Mission-HeartBy Becky Lunders, teamWorks

Those of you who have experienced my trainings know that I firmly believe that nonprofit work is a business… with a heart. That means running your operation like a business which requires strategic planning, accountability, training and sales. Did she just say SALES? Yes, you are in the BUSINESS of SELLING YOUR MISSION.

Think about the brands to which you are most loyal. Those companies you keep coming back to because of the quality, the experience and/or the relationship you have with them. Now apply that same way of thinking to your work in the nonprofit sector.

Quality. We come back to brands that produce quality products. We feel there is value to what we are buying. For the nonprofit sector, that’s the volunteer experience. If you create a quality experience for volunteers, they will keep coming back. But how do you get that customer (volunteer) in the first place? Some wait (and wait and wait and wait!) for them to walk through the door. Once in a blue moon, that happens. But more often than not, you’ve got to go out and find them. Offer up the opportunity to get involved and “sell” the mission. It takes a salesperson’s determination to seek out and recruit highly skilled, leadership volunteers. Don’t be shy. Look at what roles you need to fill and make a plan to get out in the community and connect with people. Let them know how they can help achieve the mission of your organization.

Experience. In the retail world, we tend to return to those retailers that provide a good experience. We don’t mind spending our money with them because the experience is pleasant. And we tell our friends about it, ultimately becoming marketers for our favorite brands. Nonprofit work is no different. Whether it’s an event or a committee meeting, volunteers come back if it’s a good experience. You can increase the chances if you involve volunteers in the planning (think leadership volunteers!). Volunteers tend to know what other volunteers find appealing. Ensure you provide education, information and a testimonial so they can feel the mission in action. This enhances the experience. Lastly, commit to making any volunteer experience a good use of their time. Start and end committee meetings on time. Show your appreciation for their commitment. Remind them of the difference they are making.

Relationship. Good salespeople create a quality experience for their customers. Great salespeople build a relationship with their customers.
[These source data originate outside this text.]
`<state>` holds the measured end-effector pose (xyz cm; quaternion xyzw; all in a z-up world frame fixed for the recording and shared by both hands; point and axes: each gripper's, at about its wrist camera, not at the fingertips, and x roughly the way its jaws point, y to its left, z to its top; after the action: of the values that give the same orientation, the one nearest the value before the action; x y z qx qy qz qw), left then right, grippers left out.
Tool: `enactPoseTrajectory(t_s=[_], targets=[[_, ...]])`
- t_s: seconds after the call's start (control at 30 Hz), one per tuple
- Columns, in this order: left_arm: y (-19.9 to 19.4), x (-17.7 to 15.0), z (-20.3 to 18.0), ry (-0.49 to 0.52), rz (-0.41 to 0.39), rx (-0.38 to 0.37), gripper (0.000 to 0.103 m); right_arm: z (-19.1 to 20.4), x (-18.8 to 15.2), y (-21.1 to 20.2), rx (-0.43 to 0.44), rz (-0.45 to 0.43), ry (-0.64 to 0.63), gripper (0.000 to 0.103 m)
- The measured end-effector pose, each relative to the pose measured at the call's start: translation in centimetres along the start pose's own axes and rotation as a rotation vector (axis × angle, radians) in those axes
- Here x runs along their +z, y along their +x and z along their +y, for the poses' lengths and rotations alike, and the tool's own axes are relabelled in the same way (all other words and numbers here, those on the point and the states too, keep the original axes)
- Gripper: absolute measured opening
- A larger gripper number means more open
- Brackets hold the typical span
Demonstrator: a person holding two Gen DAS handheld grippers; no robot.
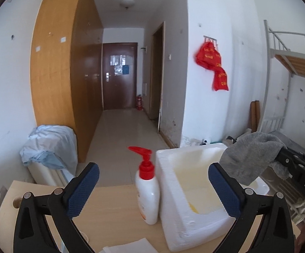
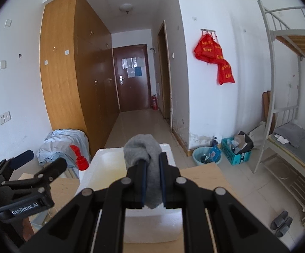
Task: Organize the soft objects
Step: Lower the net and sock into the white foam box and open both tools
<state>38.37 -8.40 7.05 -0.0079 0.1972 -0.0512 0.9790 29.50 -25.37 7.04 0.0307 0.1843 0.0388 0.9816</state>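
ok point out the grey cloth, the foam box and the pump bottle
grey cloth (image 2: 144,147): right wrist view, on the bunched top above the hand-held gripper's fingers
foam box (image 1: 169,200): left wrist view, on its near left wall
pump bottle (image 1: 149,198): left wrist view, on the white body

Left tool (image 1: 153,186): both black arms spread wide, the blue-padded fingers (image 1: 82,186) well apart with nothing between them; it is level and pointing forward. In the right wrist view the same tool (image 2: 41,160) appears low at the left, jaws parted, well apart from the right tool.

Right tool (image 2: 152,179): fingers drawn close together, clamped on a grey cloth (image 2: 142,149) that bulges above and ahead of the tips and hangs below them. In the left wrist view it (image 1: 279,156) enters from the right edge, raised above the left tool's right finger.
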Motion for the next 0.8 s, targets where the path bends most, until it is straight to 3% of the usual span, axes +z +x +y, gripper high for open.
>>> enactPoseTrajectory(t_s=[0.57, 0.63, 0.77, 0.8], targets=[[0.8, -0.5, 0.5, -0.002, 0.027, 0.022, 0.103, 0.3, -0.3, 3.6, 0.021, 0.080, 0.006, 0.015], [0.8, -0.4, 0.5, -0.004, 0.028, 0.020, 0.103, 0.4, -0.4, 3.9, 0.025, 0.089, 0.013, 0.024], [1.0, -0.1, 1.0, -0.024, 0.029, 0.028, 0.103, 0.5, -0.4, 3.8, 0.014, 0.083, 0.017, 0.075], [1.0, -0.1, 1.0, -0.029, 0.030, 0.028, 0.103, 0.6, -0.4, 3.3, -0.004, 0.062, 0.015, 0.082]])
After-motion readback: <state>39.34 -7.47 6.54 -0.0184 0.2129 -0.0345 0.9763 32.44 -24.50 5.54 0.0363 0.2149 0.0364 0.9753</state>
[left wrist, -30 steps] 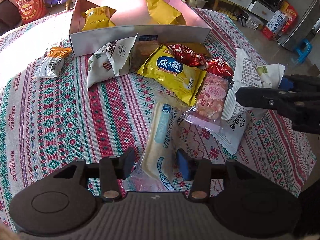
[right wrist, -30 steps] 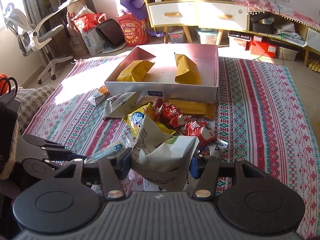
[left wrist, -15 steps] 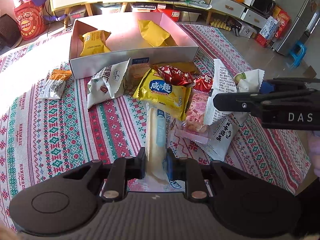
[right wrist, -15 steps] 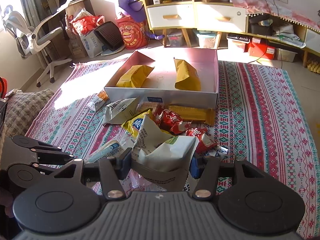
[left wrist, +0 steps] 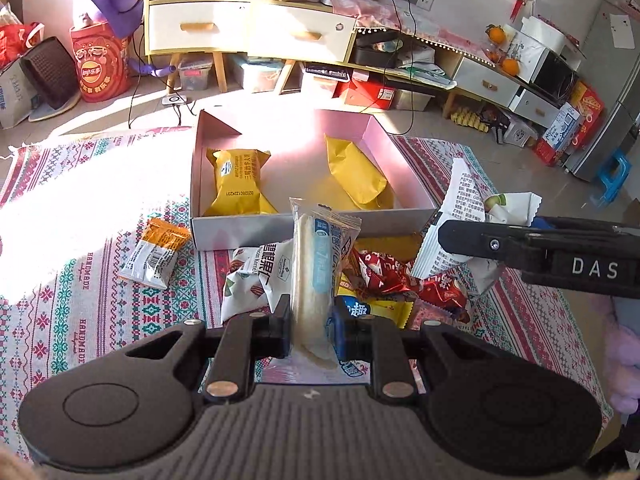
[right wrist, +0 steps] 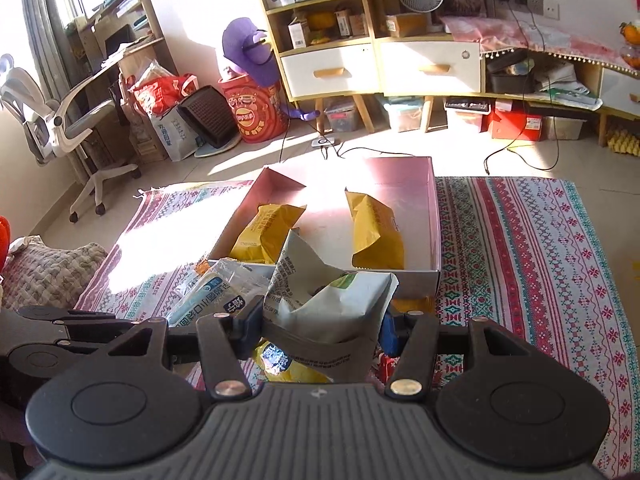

The one thing that will take you from good to great in the nonprofit world is your ability to build relationships. Volunteer managers who genuinely care about their volunteers and become vested in their story are the most successful. If people believe in what you’re selling (your mission) and they feel good about their experience (how they’re being utilized), they tend to come back. We know if takes a lot of work to recruit a new volunteer. Those who take the time and energy to build relationships don’t have to always be in recruitment mode. They are able to retain their volunteers. And with that comes increased commitment to the organization which translates into time, talent and money. What are you waiting for? You’ve got a mission to sell!